Of all the paths toward organizing a rock band — from a Nine Inch Nails dictatorship to a Beatles committee — my least favorite has always been the one where dudes just get in a room and bang out whatever tuneskis pop into their heads. It's just always seemed too easy.
So I was a little dismayed last week when I dropped into Doomstar!'s Central Square rehearsal space — they were prepping for this Friday's CD-release party for their debut, Colors, at the Middle East upstairs — and was treated to an hour's worth of nothing but seriously chill times.

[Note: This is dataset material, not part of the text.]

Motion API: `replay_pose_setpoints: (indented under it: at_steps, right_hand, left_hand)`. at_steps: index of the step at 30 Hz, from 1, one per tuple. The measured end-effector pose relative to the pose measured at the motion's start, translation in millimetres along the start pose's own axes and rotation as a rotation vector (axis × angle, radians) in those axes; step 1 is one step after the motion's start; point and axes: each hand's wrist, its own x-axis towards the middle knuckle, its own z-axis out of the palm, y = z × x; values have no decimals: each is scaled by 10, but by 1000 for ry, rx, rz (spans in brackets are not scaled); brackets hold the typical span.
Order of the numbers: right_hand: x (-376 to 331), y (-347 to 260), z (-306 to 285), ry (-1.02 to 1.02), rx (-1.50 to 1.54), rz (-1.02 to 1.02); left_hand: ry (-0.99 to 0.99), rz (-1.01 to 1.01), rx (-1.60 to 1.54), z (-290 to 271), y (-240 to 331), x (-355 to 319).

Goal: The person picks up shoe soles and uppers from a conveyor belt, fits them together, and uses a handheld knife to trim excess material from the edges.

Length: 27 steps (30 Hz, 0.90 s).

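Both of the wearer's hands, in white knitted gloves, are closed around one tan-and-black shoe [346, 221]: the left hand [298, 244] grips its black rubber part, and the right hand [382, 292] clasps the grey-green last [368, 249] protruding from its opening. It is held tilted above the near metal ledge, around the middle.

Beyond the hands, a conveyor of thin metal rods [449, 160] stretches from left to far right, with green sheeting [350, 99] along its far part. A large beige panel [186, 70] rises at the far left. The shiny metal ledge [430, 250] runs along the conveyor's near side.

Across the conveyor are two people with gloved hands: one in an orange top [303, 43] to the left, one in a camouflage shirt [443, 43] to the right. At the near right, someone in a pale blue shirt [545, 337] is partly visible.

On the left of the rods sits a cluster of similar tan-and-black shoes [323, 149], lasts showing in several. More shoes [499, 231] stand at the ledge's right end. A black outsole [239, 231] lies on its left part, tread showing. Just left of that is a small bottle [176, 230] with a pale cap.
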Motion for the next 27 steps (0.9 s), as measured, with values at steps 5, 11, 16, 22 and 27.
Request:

Drummer Noah Bond points to Spencer Gralla's guitar-effects chain as if it were the esoteric machines in Willy Wonka's chocolate factory. "Why don't we start this one off as a C chord, with a pedal?" Gralla obliges and strums out a loud, spacy chord. The song rolls along all full of starry, chiming guitars and busy drums. When it's over, Gralla heads out to grab some soda.
I'm still combing my notes to find that moment where someone bitched about someone else's drum fill or bungled a tricky key change or something, but there's nothing. I do notice a huge tapestry hanging on the wall depicting a gang of gnomes trying to capture a unicorn.
Doomstar! seem to have been teleported here from the '60s, a band of unassuming musical hobos who picked up some Minutemen rhythmic turbulence along the way. Bassist Jeff Johnson is in the middle of a seriously Middle-earth dwarf beard; they count overhead-projectionist Adam Bach (Fillmore-style oil-blob light shows) as a member; and the guitars warble through waves of acid flashback delay.
"Whatever feels natural for us is how we decide how it goes," says Bond about this off-the-cuff writing process. "Turning off your brain and just playing seems like the best way. For me, it interrupts your energy flow to stop."
Flow is key here. Having things pinned down is something they've been squeamish about — even when they're the ones doing the pinning. Before Colors, they made three recordings that they discarded without showing them to anyone. "Usually it didn't end up sounding like we did live," says Gralla. "And usually we were already tired of playing the songs we'd just recorded."
They grabbed another batch of studio time last fall with old friend Justin Pizzoferrato, who had a tiny gap in his schedule working on the new Dinosaur Jr. record at his Bank Row studio in Greenfield. They wrote everything on the album in the month leading up to the recording date, in a flurry of composition that, yes, eschewed formal bits and pieces of songwriting. Verses and choruses were tossed in favor of waves of abstract momentum, the band riding them through sheets of reverb to the very end.